Menjadi tua memang selalu menimbulkan masalah atau kekhawatiran berlebih yang mungkin pada siapa saja yang muda. Seringkali hati seorang kakek atau nenek menjadi lara, ketika anak atau cucunya lebih memilih mengarantina dirinya di panti jompo. Walau pun hal itu sekadar perbedaan persepsi "kasih" antara si kakek atau nenek dengan cucu atau anaknya. Seorang kakek di pelabuhan Paotere misalnya merasa diperdaya, dan dengan bingung ia menghitung uang yang diterimanya oleh orang-orang muda di sekitarnya. Tidak sedikit juga lansia yang mengisi hari-hari mereka dengan termenung-murung. Atau karena luasnya anggapan bahwa orang jompo patut disantuni, membuat beberapa nenek memilih menjalankan hari tua dengan mengemis di Jalan Gunung Latimojong Makassar. Wajah tua memelas, mengundang belas kasihan, bukan?

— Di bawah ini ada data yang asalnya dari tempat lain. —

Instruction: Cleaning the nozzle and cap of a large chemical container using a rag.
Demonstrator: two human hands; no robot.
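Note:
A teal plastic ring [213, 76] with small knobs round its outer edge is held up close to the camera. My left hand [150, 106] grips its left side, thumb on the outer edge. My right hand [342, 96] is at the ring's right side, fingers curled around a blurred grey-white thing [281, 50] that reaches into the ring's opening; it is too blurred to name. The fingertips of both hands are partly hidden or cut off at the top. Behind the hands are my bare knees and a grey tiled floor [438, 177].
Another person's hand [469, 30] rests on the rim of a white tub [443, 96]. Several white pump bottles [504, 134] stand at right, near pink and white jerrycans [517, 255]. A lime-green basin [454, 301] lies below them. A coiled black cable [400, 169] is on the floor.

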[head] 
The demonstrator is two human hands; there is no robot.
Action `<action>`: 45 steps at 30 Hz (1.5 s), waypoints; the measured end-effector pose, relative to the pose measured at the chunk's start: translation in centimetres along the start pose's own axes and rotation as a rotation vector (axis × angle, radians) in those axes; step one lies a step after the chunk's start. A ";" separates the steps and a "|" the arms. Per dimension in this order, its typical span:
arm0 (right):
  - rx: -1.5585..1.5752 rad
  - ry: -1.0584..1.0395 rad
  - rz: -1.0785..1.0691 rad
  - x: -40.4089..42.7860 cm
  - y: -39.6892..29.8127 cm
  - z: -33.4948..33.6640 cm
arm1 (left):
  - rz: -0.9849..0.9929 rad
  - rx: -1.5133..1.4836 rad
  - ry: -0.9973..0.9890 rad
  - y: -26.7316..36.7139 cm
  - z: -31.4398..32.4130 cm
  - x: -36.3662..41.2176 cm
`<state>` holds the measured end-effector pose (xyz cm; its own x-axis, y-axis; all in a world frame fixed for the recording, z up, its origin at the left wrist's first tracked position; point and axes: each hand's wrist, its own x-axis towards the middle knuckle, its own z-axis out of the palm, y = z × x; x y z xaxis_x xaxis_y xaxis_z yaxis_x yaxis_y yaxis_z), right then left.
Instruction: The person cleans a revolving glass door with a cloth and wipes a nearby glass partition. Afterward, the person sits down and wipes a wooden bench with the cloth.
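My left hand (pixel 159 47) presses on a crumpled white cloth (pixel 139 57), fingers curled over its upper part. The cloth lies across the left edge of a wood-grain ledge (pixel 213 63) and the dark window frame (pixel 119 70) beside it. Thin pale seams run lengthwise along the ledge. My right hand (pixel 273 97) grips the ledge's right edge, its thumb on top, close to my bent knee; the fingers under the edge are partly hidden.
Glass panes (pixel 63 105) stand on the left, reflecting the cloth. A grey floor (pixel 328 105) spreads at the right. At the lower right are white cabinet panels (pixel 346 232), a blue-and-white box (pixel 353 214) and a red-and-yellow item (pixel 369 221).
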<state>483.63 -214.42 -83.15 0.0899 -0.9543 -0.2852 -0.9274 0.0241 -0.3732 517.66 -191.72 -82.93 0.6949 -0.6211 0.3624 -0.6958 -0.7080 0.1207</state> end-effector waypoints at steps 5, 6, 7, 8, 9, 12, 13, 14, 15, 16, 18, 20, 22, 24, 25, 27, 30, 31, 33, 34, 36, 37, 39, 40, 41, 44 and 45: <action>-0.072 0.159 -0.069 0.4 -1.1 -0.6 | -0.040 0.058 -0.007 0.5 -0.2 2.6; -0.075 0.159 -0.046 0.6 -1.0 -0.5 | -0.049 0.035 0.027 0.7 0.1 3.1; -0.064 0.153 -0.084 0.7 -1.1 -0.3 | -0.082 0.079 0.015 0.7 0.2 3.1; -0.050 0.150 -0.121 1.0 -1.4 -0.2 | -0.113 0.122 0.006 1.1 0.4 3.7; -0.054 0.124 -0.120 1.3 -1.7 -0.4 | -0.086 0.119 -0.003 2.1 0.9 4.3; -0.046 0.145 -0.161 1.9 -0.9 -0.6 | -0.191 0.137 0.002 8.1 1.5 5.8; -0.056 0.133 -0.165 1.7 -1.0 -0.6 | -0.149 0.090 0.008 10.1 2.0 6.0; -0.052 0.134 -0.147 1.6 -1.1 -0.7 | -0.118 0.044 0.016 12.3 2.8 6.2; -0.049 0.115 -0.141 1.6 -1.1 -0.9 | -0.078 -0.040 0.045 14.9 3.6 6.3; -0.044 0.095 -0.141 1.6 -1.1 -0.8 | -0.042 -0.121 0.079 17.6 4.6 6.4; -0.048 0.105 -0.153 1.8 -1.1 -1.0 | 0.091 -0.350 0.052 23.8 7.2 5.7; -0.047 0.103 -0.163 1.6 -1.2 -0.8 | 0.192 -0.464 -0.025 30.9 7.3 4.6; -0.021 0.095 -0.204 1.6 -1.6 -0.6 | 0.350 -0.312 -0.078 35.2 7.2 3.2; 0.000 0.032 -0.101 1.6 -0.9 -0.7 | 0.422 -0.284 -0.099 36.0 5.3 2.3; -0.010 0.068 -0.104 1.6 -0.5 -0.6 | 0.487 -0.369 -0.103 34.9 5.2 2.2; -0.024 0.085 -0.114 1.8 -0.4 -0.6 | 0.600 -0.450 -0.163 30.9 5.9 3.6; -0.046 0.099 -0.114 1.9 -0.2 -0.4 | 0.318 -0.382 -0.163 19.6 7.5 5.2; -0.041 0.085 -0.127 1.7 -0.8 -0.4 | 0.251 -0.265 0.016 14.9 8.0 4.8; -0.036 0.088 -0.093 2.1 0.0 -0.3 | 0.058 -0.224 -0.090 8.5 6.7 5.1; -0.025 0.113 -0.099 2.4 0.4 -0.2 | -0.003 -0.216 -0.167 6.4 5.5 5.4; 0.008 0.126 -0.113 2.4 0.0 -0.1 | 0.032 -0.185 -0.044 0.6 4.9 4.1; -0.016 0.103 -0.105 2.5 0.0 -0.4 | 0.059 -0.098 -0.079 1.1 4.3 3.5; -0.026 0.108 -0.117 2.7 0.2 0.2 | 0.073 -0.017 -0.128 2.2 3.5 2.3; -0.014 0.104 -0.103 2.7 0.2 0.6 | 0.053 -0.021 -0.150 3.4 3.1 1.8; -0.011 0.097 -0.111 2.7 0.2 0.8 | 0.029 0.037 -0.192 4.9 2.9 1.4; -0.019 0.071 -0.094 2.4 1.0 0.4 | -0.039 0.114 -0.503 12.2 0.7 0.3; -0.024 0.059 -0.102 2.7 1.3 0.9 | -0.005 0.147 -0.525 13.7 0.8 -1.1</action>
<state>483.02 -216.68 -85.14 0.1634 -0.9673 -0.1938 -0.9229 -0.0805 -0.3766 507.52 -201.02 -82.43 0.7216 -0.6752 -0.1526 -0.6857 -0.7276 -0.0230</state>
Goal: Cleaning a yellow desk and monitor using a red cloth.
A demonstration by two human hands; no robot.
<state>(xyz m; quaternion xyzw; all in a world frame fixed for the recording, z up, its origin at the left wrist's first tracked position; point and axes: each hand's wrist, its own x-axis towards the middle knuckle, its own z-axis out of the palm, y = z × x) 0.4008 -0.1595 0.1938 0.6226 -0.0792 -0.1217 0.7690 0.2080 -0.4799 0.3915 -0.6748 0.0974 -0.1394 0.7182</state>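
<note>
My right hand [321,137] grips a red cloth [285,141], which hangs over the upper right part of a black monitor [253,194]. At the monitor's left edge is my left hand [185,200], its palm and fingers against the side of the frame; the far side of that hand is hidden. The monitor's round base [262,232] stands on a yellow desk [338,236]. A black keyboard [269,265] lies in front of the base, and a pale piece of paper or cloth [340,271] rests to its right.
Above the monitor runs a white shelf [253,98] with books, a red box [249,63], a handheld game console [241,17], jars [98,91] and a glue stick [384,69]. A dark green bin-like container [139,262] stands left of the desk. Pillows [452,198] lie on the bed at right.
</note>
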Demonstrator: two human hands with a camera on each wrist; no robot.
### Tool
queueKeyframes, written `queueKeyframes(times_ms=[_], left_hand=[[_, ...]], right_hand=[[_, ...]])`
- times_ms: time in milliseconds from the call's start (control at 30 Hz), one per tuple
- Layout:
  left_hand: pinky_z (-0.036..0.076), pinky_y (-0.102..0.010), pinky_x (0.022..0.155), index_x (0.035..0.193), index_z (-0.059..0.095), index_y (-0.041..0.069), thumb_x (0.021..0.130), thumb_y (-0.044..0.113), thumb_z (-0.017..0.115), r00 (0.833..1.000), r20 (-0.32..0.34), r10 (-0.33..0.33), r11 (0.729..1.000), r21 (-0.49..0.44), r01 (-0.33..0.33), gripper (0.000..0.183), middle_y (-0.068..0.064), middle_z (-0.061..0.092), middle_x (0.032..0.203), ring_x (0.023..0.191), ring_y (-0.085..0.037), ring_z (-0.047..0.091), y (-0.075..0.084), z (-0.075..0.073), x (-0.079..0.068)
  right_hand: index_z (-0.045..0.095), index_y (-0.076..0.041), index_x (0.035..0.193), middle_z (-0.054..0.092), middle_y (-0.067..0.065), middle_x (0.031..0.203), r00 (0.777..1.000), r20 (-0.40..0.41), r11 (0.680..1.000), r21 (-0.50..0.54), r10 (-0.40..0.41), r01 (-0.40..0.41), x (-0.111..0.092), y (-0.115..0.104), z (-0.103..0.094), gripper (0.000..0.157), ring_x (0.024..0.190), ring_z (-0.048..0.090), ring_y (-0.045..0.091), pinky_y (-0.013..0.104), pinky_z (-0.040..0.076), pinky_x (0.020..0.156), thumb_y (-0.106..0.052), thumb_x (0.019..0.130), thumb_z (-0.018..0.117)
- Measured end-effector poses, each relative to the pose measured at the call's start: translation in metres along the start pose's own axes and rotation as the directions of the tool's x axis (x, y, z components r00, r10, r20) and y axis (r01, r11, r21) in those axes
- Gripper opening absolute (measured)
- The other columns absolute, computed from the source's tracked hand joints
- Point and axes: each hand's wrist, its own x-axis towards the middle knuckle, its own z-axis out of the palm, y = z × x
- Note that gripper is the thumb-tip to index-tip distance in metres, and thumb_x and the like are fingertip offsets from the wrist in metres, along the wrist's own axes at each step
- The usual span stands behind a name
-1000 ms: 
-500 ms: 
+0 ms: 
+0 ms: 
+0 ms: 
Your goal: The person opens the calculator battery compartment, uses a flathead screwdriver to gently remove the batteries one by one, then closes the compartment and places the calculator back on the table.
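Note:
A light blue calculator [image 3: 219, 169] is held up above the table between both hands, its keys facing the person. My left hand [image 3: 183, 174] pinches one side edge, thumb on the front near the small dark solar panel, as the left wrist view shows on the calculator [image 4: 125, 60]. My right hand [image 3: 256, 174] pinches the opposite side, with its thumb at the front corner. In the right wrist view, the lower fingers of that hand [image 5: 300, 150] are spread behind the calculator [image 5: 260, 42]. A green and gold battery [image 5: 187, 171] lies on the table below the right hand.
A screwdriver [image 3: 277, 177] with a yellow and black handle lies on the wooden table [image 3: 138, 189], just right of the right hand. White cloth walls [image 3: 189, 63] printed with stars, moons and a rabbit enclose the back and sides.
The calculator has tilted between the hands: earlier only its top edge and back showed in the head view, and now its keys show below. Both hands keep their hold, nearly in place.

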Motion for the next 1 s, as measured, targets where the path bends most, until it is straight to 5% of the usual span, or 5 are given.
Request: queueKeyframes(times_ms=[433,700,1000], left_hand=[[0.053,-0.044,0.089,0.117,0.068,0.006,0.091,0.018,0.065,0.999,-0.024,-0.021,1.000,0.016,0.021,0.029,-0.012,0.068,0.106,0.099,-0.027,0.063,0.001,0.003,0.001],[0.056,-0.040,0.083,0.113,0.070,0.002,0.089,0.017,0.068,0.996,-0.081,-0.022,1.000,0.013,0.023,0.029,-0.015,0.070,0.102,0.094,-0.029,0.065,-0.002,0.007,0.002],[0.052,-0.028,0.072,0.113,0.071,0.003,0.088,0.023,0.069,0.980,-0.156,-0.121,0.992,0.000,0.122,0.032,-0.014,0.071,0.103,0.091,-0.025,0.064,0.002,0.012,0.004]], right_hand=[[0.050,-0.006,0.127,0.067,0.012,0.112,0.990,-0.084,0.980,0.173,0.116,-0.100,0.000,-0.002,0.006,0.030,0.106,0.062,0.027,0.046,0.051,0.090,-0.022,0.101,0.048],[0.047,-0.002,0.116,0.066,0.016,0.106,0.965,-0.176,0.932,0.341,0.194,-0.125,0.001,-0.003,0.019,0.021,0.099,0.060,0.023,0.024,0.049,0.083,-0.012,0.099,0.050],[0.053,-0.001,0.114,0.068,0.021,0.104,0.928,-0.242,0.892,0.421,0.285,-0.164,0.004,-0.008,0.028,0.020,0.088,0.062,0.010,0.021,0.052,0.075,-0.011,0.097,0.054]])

Tapi tidak semua orang yang menjadi tua menganggap usia senja adalah hambatan atau kehampaan. Seorang jamaah An Nazir yang saya potret usai berlebaran tahun lalu, jauh-jauh datang dari Toli-toli, Sulawesi Tengah. Ribuan kilometer ditempuhnya menuju Gowa, Sulawesi Selatan, pusat ajaran agama ini. Saya juga bertemu nenek yang sudah buta, tapi masih bersemangat menjual kain tenunan di pedalaman Bajawa, Flores. Ada pula yang menjual jagung di Jalan AP Pettarani yang sebentar lagi tergusur flyover. Dan, ada lansia yang tetap semangat berusaha, menjalankan gerai “Raja Kunci” di Tamalanrea.

Usia biologis manusia sudah pasti akan terus bertambah dan terus bertambah. Tapi semangat, kegigihan, perlawanan atau pun kepasrahan terhadap usia, selalu berbeda bagi setiap orang. Bagaimana memaknai usia, waktu, dan hari tua, jelas adalah pilihan!